IG Metall va entamer des grèves dites d'"avertissement" pour faire plier le patronat
IG Metall va entamer des grèves dites d'"avertissement" pour faire plier le patronat © AFP / DPA / Sebastian Gollnow /

Des petites actions au niveau local ont commencé dès mercredi en Allemagne. IG Metall a par exemple invité les salariés de Porsche à débrayer pendant une heure jeudi à l'appui des revendications salariale du syndicat de ce secteur qui emploie quelque 3,9 millions de salariés.

IG Metall a en effet commencé à négocier un nouvel accord de branche depuis le 15 novembre prochain.  Et c'est seulement si la négociation échoue que le syndicat peut lancer des grèves d'avertissement.  

Dans le nord du pays, l'antenne régionale d'IG Metall a lancé un appel à des débrayages de plusieurs heures dans plus de 140 entreprises à compter de lundi et jusqu'aux négociations le 18 janvier. "Nous voulons que les employeurs nous disent d'ici la fin janvier où nous en sommes", a explique le dirigeant de cette antenne régionale, Meinhard Geiken, S'ils refusent de bouger d'ici là, il envisage d'ores et déjà un vote sur des débrayages de 24 heures. 

Des revendications salariales mais aussi sur le temps de travail

IG Metall demande une augmentation salariale de 6 %, tandis que l'organisation patronale Gesamtmetall propose une revalorisation de 2 % accompagnée du versement d'une prime de 200 euros au premier trimestre.

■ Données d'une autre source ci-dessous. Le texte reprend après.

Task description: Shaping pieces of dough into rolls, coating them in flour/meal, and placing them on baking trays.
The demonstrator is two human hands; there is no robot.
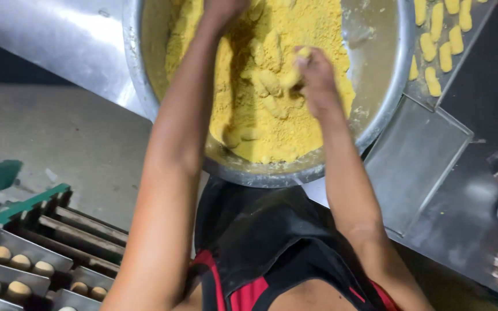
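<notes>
A large steel bowl [383,86] holds a heap of yellow crumbly dough [272,115] with several shaped lumps lying on it. My right hand [316,78] is closed around a lump of the yellow dough near the middle of the heap. My left hand [221,8] reaches deeper into the bowl at the top edge of the view; its fingers are cut off by the frame and buried in dough.
A metal tray [459,57] at the upper right carries several finger-shaped yellow dough pieces [440,40]. An empty steel tray [416,161] lies below it. A green rack [18,253] at the lower left holds trays with round pale dough balls [21,262].
</notes>
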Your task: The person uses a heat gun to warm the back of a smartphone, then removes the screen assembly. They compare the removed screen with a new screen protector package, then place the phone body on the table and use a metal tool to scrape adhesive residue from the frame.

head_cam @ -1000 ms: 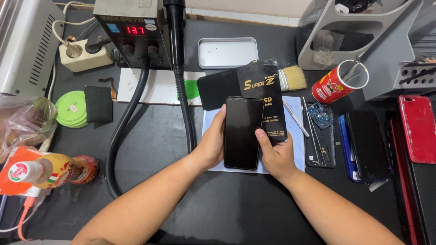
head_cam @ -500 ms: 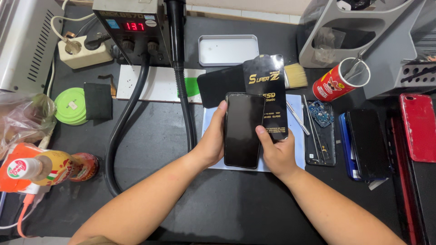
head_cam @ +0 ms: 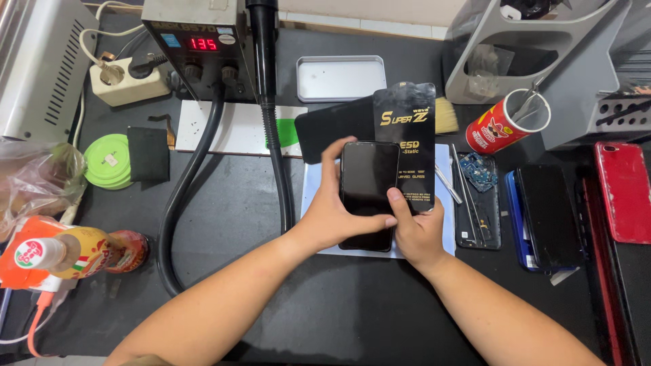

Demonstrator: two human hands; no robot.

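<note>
Left hand: the left hand [head_cam: 333, 215] wraps the left edge of a black phone [head_cam: 368, 193], fingers reaching up along its upper left corner and thumb lying across the lower part of the dark screen.
Right hand: the right hand [head_cam: 415, 230] sits at the phone's lower right, thumb pressed on the right edge of the glass; the other fingers are tucked behind and hidden.
Grip: both hands are closed on the phone, one on each long side, so it lies between the two palms.
Phone: upright in the view, screen up and dark, held over a pale blue mat [head_cam: 444, 203] at the middle of the black table [head_cam: 271, 305].
Behind the phone: a black screen-protector packet [head_cam: 409, 129] with yellow lettering stands just behind its right side, partly covered by it.
Right of the hands: an opened phone body with a bare circuit board [head_cam: 477, 203], then a blue-edged phone [head_cam: 546, 213] and a red phone [head_cam: 625, 190].
Left of the hands: a thick black hose [head_cam: 186, 176] runs from a hot-air station [head_cam: 196, 47] with a red display.
Far side: a silver tin lid [head_cam: 340, 78], a red cup of tools [head_cam: 505, 123].
</note>
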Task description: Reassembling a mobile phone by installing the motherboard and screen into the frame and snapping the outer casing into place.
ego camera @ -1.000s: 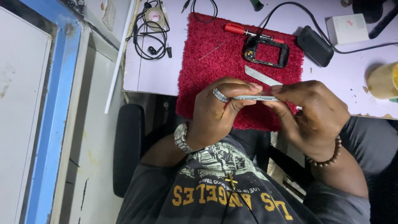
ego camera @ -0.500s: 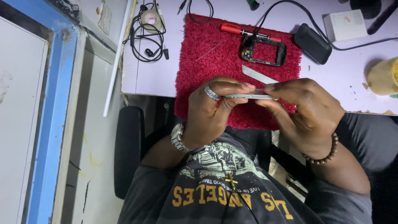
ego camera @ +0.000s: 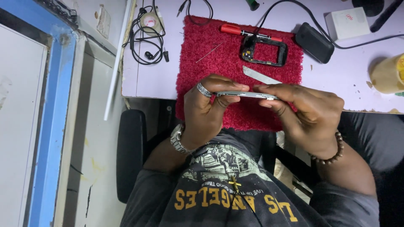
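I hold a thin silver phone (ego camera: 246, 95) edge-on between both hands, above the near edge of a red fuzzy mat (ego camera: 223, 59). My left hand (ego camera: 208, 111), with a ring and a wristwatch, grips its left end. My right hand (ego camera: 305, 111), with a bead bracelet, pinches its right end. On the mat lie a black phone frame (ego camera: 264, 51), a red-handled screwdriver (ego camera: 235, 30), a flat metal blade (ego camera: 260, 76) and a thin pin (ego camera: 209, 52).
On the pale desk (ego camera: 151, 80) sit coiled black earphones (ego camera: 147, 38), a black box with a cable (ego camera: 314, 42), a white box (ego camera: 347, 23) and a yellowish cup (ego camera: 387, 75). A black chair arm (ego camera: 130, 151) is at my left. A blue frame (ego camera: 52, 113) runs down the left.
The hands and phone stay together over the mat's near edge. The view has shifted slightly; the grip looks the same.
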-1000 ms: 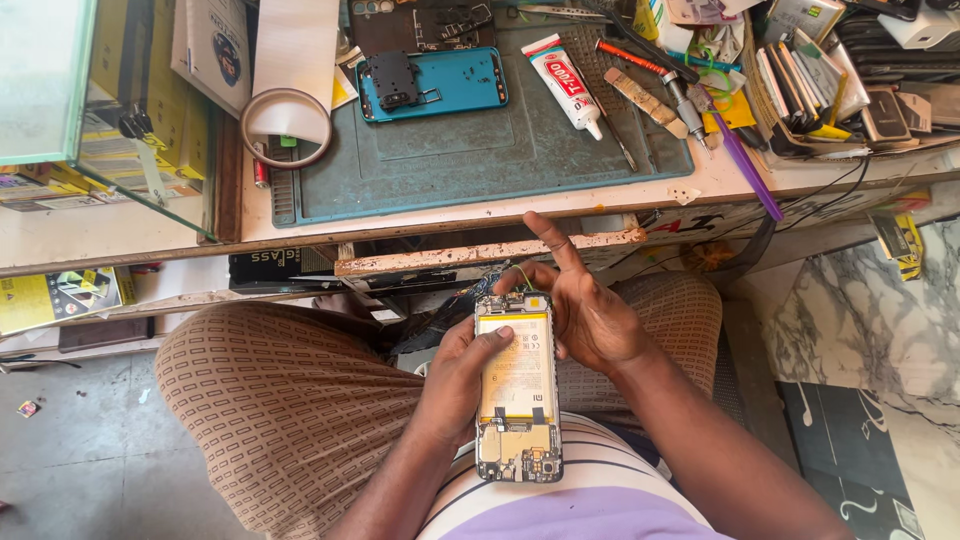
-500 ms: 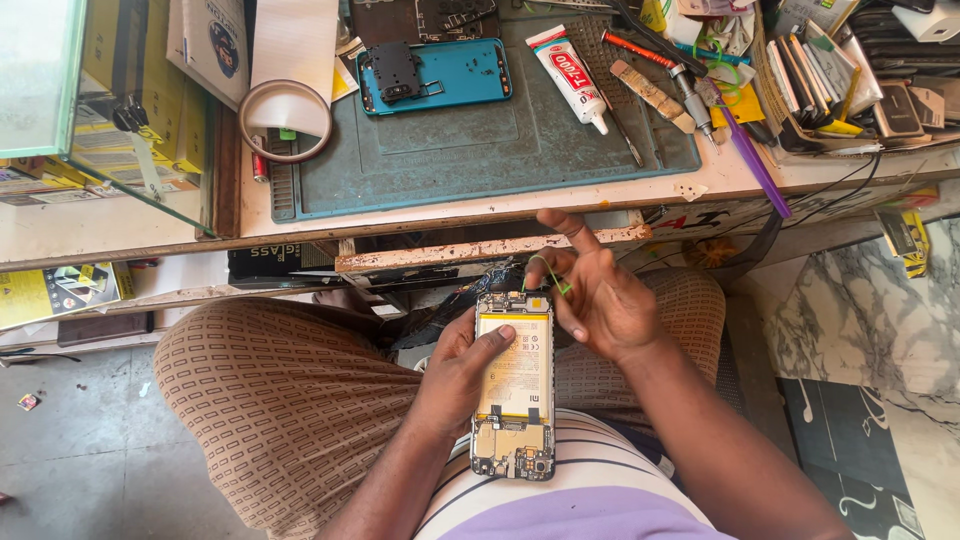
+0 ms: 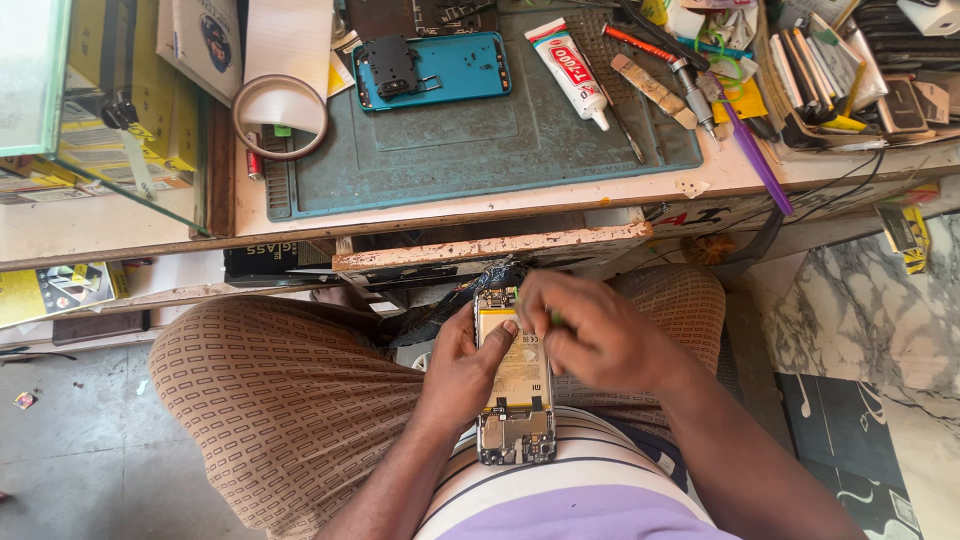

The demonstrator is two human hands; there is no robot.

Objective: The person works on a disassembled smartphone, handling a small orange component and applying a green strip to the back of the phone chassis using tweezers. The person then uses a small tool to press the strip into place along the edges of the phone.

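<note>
Two hands are working over the person's lap, below the bench edge. The left hand (image 3: 455, 375) is cradling an opened phone (image 3: 515, 385) from its left side, its fingers wrapped around the edge and the thumb lying on the pale yellow battery. The phone is lying lengthwise over the lap, back cover off, with its circuit board showing at the end nearest the striped shirt. The right hand (image 3: 590, 335) is pressing down on the phone's far half, its fingers (image 3: 540, 295) bent and blurred; something small and green is showing between them, too small to tell what it is.

Up on the bench (image 3: 500, 205), a grey-green work mat (image 3: 480, 140) is carrying a teal phone back cover (image 3: 450, 68) with a dark camera module piece on its left end. Just right of it, a white glue tube (image 3: 570, 70) with red lettering and a narrow nozzle is lying at a slant. A roll of brown tape (image 3: 280, 117) is sitting at the mat's left corner, overlapping a white sheet. Yellow boxes (image 3: 105, 140) are showing behind a glass panel at far left, and a yellow printed packet (image 3: 55, 290) is lying on the shelf below. A purple tool (image 3: 755, 155) is slanting over the bench edge at right, near a heap of tools and phone parts. A worn wooden drawer front (image 3: 490, 247) is jutting out between the bench and the hands.
</note>
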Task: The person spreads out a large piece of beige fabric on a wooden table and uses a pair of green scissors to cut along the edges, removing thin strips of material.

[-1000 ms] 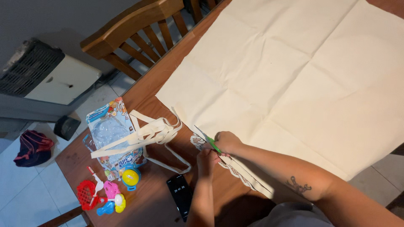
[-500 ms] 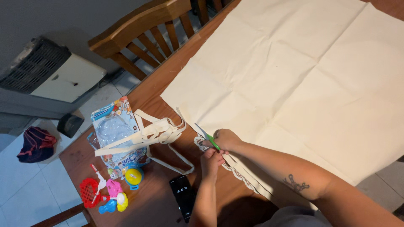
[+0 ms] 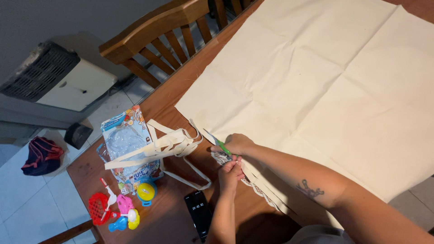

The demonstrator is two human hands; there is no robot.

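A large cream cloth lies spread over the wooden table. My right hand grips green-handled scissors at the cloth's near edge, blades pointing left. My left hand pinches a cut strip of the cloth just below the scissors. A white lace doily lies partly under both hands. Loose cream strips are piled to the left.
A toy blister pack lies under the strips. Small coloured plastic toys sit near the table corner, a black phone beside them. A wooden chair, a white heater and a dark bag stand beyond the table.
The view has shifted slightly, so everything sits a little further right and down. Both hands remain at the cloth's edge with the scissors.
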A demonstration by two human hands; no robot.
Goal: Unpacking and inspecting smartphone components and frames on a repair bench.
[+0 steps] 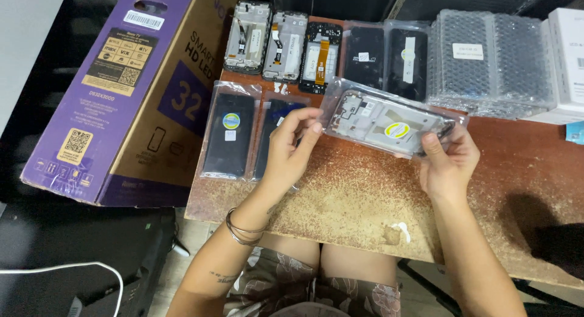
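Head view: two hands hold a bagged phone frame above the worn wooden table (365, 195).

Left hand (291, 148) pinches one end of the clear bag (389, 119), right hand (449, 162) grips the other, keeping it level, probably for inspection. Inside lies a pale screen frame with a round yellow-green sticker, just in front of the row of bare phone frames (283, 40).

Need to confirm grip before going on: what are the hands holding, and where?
Both hold one bagged phone frame: left hand pinches its left end, right hand grips its right end.
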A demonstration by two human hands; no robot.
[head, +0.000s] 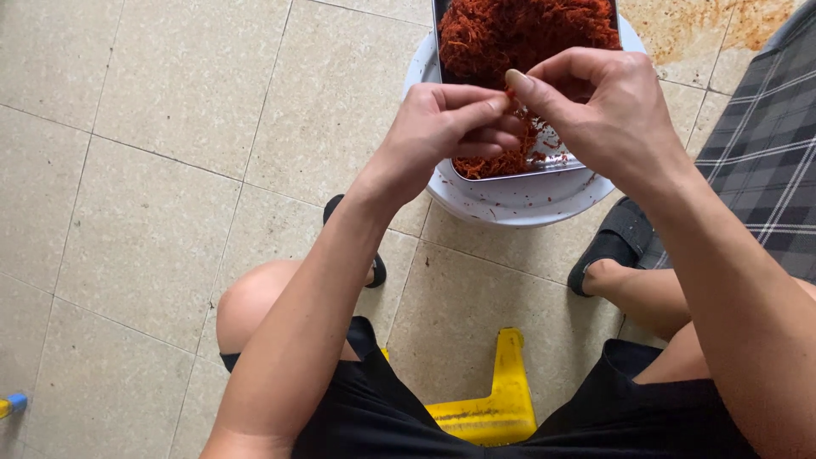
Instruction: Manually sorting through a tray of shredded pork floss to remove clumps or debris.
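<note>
Two hands, left hand (442,127) and right hand (599,102), pinch red shredded strands (518,30) over a rectangular metal tray (561,163) at twelve o'clock, atop a round white basin (518,200).

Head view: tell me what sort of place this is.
Probably a home or small workshop floor used for food preparation: beige floor tiles, a low yellow stool, and a metal tray of red shreds resting on a white bucket.

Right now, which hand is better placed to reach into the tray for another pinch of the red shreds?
Probably the left hand. It sits lower, right over the near end of the metal tray and its red shreds. The right hand is higher, thumb raised, pinching a small piece together with the left.
</note>
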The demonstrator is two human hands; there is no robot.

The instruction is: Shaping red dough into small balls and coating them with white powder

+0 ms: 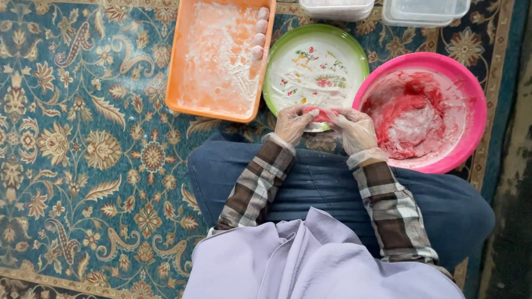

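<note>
I see both of my hands meeting just above the centre of the frame, each in a thin clear glove. My left hand [292, 123] and my right hand [354, 128] are curled toward each other, fingers pinching a small lump of pink dough [320, 114] between them; the lump shows only as a short strip between the fingertips. The hands hover over the near edge of a round plate [288, 52] with a green rim and a flowered white face dusted with flour.

To the right of the plate, touching or just beside it, sits a pink bowl [474, 105] holding a mass of red-and-white dough [413, 124] smeared up its inner wall. At upper centre-left lies an orange rectangular tray [176, 72], floured inside, with a row of small pink dough pieces [259, 32] lined along its right wall. At the top edge, two clear plastic containers [424, 11] are partly cut off by the frame.

Everything rests on a patterned carpet [83, 149] in teal with floral designs, filling the left half of the view. My plaid sleeves [257, 185] run down to my lap, where blue trousers [327, 182] and a pale lilac cloth [310, 260] fill the lower centre.
</note>
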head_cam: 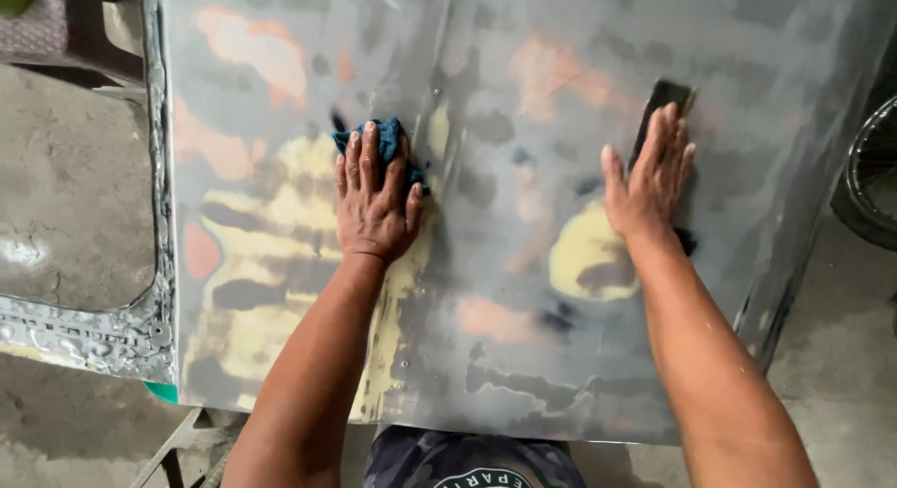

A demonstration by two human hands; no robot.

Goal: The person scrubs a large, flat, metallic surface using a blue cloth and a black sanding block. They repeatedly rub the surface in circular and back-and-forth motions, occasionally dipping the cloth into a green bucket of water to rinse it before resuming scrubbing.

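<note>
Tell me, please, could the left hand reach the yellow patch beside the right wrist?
Probably yes: the left hand presses a blue rag on the panel, and only bare panel lies between it and the patch.
</note>
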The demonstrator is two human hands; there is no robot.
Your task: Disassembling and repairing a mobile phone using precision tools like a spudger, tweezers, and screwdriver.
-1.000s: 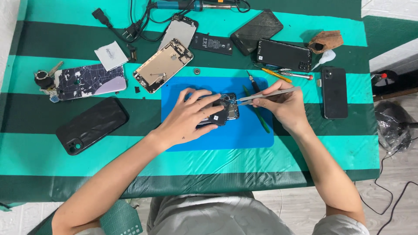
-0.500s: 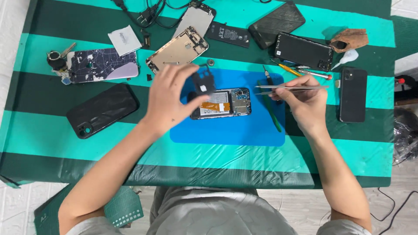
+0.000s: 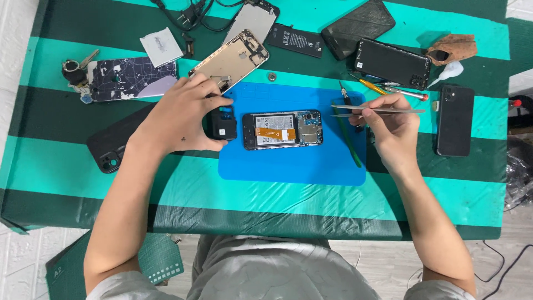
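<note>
- Keys [image 3: 76, 68] and a cracked, marbled back cover [image 3: 132, 79] sit at the far left of the striped worktop [image 3: 183, 183], with a small white packet [image 3: 161, 46] just behind them.
- A black phone case [image 3: 114, 145] lies nearer the front edge, partly under the person's left forearm.
- The left hand [image 3: 180, 116] is curled shut around a small black cover piece [image 3: 221, 124], thumb below and fingers over the top, holding it at the left edge of the blue mat [image 3: 294, 166].
- Behind that hand, a gold phone frame [image 3: 233, 58] lies tilted, with a silver one [image 3: 254, 19] and a tangle of black cables [image 3: 183, 11] further back.
- Centre of the mat: the opened phone [image 3: 282, 129] lies flat, battery, orange flex strip and circuit board all showing; it is just beside the black piece, not touching either hand.
- A loose battery [image 3: 295, 40] and a dark screen panel [image 3: 358, 25] rest at the back.
- The right hand [image 3: 391, 130] pinches a pair of metal tweezers [image 3: 377, 110], tips pointing left, close to the phone's right end.
- A green pry tool [image 3: 351, 141] lies on the mat beneath that hand; screwdrivers [image 3: 388, 89] lie just behind it.
- Another black phone [image 3: 393, 63] lies behind the screwdrivers, and a further black phone [image 3: 454, 120] lies face down at the right, near a brown cloth [image 3: 452, 47].
</note>
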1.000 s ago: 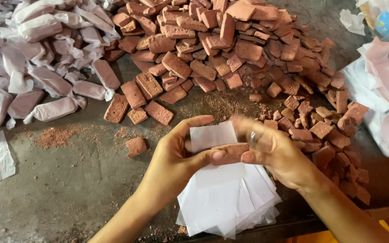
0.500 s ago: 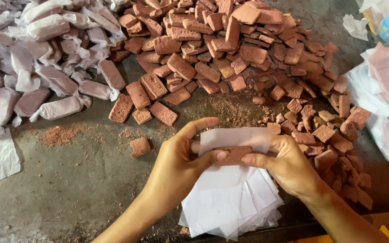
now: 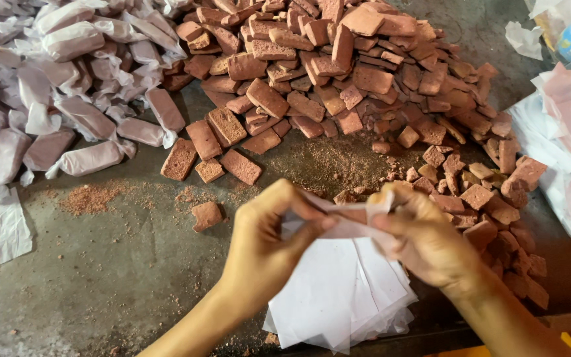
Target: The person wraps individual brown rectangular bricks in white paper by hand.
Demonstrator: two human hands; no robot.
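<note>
Left hand: fingers closed on one end of the thin white paper sheet.
Right hand: fingers closed on the opposite end of the same sheet.
Reddish-brown rectangular block: inside the sheet, between both hands, mostly covered.
Stack of white paper sheets: on the grey bench, directly below the hands.
Heap of unwrapped reddish-brown blocks: beyond the hands.
Pile of paper-wrapped blocks: far left.

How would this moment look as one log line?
left hand: holds wrapper end | right hand: holds other end | white wrapper: folded round reddish block | sheet stack: underneath | brick pile: behind
</note>
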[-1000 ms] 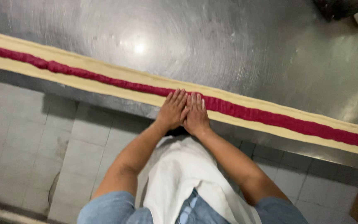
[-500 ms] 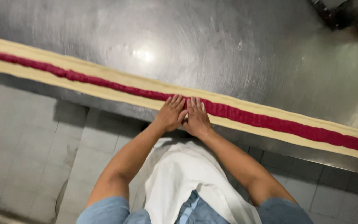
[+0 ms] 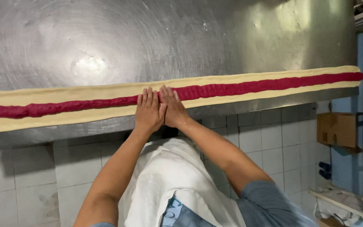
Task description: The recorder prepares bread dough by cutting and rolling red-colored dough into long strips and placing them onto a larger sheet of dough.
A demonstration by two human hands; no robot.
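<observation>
Hands barely shifted since 0.5 s ago, view just panned right to show the strip's end: left hand (image 3: 148, 111) and right hand (image 3: 172, 107) lie flat, fingers together, side by side on dough strip (image 3: 253, 87) near table (image 3: 106, 50) edge, covering the red filling (image 3: 64, 108) there, pinching nothing.

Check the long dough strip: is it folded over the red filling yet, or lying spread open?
Spread open. The dough strip lies flat on the steel table, red filling uncovered along its middle, pale dough visible on both sides.
</observation>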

Pour Gesamtmetall, les métallurgistes gagnent déjà plus de 56 000 euros par an en moyenne (soit 4 600 euros par mois) et les augmentations salariales au cours des cinq dernières années représentent 20  %. L'an dernier d'ailleurs, IG Metall avait réussi à négocier une augmentation de 4,8 % des salaires des employés du secteur sur 21 mois.

La qualité de vie mise en avant

L'autre revendication centrale du syndicat porte sur la durée du travail. IG Metall veut qu'un salarié puisse abaisser son temps de travail à 28 heures par semaine, sans avoir à se justifier, et ceci pendant une période allant jusqu'à deux ans.

Pour le syndicat, pouvoir dégager du temps pour ses proches est une revendication logique, justifiée également par la flexibilité demandée depuis des années aux salariés : "la flexibilisation des horaires de travail dans les entreprises ne doit pas être un fardeau unilatéral supporté par les employés, eux aussi doivent pouvoir en faire usage", a dit Jörg Hofmann, qui souhaite que la rémunération, en cas de temps partiel, ne soit pas diminuée si l'employé aménage son temps de travail pour se consacrer à ses enfants, à un parent âgé ou pour se former. Une manière de répondre à l'objection patronale d'aggravation de la pénurie de la main d'oeuvre.

Gesamtmetall a jugé que ce projet est "illégal" et menacé de porter l'affaire en justice.  

IG Metall est le principal syndicat des presque quatre millions d'employés du secteur de la métallurgie en Allemagne, vaste branche qui recouvre l'automobile, l'électronique, les machines-outils ou encore l'électroménager.

Lorsqu'il sera trouvé, le prochain accord dans la métallurgie donnera le ton de l'évolution des salaires dans toute l'industrie allemande.